– Вáкушка! Как не помнить?! Я в Лыскове был, когда московский пристав заковал попа Петра да дьякона Ивана в железа. Неронов отбил Иларионовых братьев. Привел все Кириково, все Лысково. Приставу добре бока намяли. Он за пистоль, а ему по морде. Досталось потом одному батьке Неронову, в Николо-Корельский монастырь сослали.

– Жалко мне Илариона, – досадливо потряс головою Аввакум. – Как же мы с ним молились! Какие разговоры говорили об устроении церкви, благомыслия! Никон его смутил…

– Богатой жизни отведал… Он ведь женился на сестрице Павла Коломенского.

– Достаток у них с Ксенией был, а богатства – нет. Недолгое послал им Господь счастье. Как Ксения померла, Иван тотчас и постригся. Я в том году в Москву бегал… Двадцать лет минуло.

– Шестнадцать, – вставила словечко Анастасия Марковна.

– Пусть шестнадцать, – согласился Аввакум. – Постригли Илариона в день Собора Архистратига Михаила. А на другой уже год в игумены избрали. Батюшку-то его, Ананию, в патриархи прочили…

– Иларион, ничего не скажешь, распорядительный, расторопный.

– Косточки у него мягкие! Не косточки, а хрящики. Змей змеем. Колокола не отзвонили по восшествию Никона – Иларион уж на пороге, поклоны смиренные отвешивает.

– Не сразу он в силу вошел, – не согласился Кузьма. – Иконой Макария Желтоводского царю угодил да каменными храмами. При нем ведь монастырь из деревянного стал каменным. Колокольню с часами поставил.

– Часы и на деревянной были.

– А колокола? При Иларионе «Полиелейный» отлили. Во сто восемь пудов! «Славословный». В «Славословном» семьдесят три пуда.

– Не слышал о колоколах.

– Да тебя в те поры как раз в Сибирь повезли…

– Говорят, Иларион из игумнов в архиепископы за год скакнул?

– За год. Никон перевел его в Нижний, в Печерский монастырь. Посвятил в архимандриты. Полгода не минуло – вернул в Макарьев, а через три недели кликнул в Москву и сам рукоположил в архиепископа Рязанского и Муромского.

– Господи! Да что мы об Иларионе-то? Кузьма, родной! Помнишь, как твоими штанами налима на Кудьме поймали?

– Как не помнить? – засмеялся Кузьма. – И твой гриб помню. Стоим с Евфимкою на крыльце, царство ему небесное, а тут ты идешь: вместо головы гриб. Евфимка-то заголосил от страха.
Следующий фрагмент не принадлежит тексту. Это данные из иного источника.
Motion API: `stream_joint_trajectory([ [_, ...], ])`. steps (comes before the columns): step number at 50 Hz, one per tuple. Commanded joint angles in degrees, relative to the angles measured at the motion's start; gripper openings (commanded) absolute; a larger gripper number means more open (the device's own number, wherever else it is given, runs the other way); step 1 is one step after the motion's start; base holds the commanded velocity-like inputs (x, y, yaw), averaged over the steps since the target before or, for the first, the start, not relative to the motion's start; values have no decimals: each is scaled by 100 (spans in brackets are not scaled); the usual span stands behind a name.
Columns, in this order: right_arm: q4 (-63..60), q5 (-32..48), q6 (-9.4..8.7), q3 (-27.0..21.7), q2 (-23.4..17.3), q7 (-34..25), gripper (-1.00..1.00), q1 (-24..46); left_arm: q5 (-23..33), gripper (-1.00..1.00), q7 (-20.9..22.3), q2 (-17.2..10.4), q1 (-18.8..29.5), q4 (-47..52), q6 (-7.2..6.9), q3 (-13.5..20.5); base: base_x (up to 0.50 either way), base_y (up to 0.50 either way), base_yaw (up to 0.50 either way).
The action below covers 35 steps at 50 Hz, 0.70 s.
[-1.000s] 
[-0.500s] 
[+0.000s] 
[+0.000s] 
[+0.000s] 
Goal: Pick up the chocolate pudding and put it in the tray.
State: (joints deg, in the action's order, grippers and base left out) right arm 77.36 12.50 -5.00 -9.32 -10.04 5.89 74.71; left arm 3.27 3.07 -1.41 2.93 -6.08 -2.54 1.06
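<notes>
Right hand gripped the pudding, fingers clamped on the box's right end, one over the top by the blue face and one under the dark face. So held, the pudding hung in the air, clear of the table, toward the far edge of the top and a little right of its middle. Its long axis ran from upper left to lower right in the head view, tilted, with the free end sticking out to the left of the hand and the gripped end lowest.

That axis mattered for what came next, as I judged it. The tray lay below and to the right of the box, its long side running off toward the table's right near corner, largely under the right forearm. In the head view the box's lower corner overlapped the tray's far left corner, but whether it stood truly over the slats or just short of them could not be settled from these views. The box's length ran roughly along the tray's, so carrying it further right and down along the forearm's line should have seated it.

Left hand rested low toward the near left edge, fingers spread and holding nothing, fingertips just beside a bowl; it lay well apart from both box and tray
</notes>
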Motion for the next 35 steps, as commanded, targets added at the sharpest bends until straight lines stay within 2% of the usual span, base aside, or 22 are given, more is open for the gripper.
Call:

Аввакум рассмеялся, да так, что на стол грудью лег.

– Грехи! Грехи! – кричал сквозь смех, утирая слезы. – Гриб-то был – во! Дождевик! Табак волчий. Невиданной величины! Тащить тяжело, бросить жалко: показать чудо хочется. Сделал я в нем дыру да и надел на голову.

Хохотали всем семейством.

– Вакушка! А ведь ты смешлив был! Ты засмеешься – весь дом в хохот, – вспомнил Кузьма.

Аввакум вдруг взгрустнул.

– Был смешлив, стал гневлив. Меру бы знать. Нет во мне меры. В батюшку. Помолимся, Кузьма, о родителях наших. Пошли, брат, в боковушку.

– Меня возьми, батька! – зазвенел цепями Филипп-бешеный.

Кузьма, потевший от близости сего домочадца, побледнел, Аввакум улыбнулся, перекрестил Филиппа, снял цепь с крюка, повел бешеного с собой.

– Филипп молодец! Исусову молитву выучил. По три тыщи в день читывает, с поклонами.

Помолились, да недолго. Пришли за Аввакумом, позвали на Печатный двор, к сказке. Расцеловался с братом, с племянником, поспешил на долгожданный зов.

Сказкой в те времена называлось царское государственное слово, назначение на службу.

Сказку Аввакуму говорил Симеон Полоцкий, новоиспеченный начальник царской Верхней типографии. С ним были Епифаний Славиницкий да Арсен Грек[46]. Епифаний, бывший киевлянин, жил в Чудовом монастыре, нес послушание справщика монастырской типографии. Арсен Грек, высоко залетавший при Никоне, извернулся и был теперь правой рукой Паисия Лигарида.